What you are asked to do: Look through the entries below and count every line in which "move" appears; reply with the number only.

Dataset excerpts:
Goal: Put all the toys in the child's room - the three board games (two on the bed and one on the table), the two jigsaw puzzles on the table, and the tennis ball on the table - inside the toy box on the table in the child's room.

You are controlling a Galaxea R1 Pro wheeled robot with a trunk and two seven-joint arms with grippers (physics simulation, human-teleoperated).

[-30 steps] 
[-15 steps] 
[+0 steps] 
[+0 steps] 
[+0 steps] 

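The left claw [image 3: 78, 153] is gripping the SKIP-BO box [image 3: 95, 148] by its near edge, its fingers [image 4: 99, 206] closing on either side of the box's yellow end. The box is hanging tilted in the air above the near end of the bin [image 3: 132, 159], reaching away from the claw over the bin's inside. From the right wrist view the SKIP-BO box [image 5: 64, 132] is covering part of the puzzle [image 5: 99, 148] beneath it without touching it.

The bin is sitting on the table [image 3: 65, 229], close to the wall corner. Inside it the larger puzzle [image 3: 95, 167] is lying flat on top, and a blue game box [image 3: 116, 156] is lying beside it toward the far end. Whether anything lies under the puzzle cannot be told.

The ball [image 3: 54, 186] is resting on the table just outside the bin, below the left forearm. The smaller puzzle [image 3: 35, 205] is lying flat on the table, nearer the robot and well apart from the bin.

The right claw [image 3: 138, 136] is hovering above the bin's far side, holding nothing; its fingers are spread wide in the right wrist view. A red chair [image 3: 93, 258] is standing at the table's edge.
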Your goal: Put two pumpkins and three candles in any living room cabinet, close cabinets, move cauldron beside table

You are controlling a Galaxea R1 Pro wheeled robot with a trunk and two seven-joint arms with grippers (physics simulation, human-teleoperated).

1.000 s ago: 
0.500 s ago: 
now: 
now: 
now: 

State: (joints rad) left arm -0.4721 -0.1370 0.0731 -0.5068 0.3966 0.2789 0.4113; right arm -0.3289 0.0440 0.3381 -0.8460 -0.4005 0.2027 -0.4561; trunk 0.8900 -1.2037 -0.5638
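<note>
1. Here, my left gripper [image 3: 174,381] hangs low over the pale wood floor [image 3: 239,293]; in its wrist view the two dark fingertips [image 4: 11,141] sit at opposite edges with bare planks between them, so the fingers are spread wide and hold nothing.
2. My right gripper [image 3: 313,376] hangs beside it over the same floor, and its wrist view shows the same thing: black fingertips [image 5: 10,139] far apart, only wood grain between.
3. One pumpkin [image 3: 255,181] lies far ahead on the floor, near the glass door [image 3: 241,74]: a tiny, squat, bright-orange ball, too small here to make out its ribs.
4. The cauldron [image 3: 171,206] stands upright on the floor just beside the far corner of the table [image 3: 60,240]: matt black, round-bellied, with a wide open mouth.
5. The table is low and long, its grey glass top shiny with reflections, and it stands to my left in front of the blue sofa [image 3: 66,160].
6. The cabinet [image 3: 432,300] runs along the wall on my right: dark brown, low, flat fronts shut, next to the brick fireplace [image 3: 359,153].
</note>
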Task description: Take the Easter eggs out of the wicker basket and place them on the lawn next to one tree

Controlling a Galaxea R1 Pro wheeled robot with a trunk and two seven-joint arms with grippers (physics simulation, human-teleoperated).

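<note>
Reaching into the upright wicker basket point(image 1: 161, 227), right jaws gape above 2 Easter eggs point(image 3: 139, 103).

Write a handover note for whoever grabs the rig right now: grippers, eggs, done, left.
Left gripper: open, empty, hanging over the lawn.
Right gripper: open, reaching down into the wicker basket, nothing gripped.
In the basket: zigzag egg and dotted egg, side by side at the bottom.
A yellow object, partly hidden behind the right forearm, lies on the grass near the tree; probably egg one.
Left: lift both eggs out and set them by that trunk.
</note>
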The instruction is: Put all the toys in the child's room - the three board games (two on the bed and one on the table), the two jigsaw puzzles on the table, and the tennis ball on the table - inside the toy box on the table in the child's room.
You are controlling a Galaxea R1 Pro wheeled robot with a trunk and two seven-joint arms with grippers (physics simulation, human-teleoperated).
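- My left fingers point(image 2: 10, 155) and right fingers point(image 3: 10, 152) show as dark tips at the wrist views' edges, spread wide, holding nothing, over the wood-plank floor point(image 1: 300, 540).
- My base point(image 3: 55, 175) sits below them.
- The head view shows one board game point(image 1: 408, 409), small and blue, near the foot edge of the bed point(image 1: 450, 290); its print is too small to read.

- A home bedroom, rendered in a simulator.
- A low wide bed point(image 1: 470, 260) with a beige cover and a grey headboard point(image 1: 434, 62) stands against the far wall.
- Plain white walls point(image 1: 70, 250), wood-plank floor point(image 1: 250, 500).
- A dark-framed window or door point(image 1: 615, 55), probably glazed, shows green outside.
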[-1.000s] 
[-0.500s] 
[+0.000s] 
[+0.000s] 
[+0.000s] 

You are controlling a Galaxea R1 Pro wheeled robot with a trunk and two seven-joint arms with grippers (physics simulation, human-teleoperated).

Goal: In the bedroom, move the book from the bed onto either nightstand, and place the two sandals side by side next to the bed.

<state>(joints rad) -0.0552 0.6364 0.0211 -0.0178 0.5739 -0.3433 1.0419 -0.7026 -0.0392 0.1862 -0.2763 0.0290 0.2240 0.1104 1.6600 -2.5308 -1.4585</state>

Output of the task: 2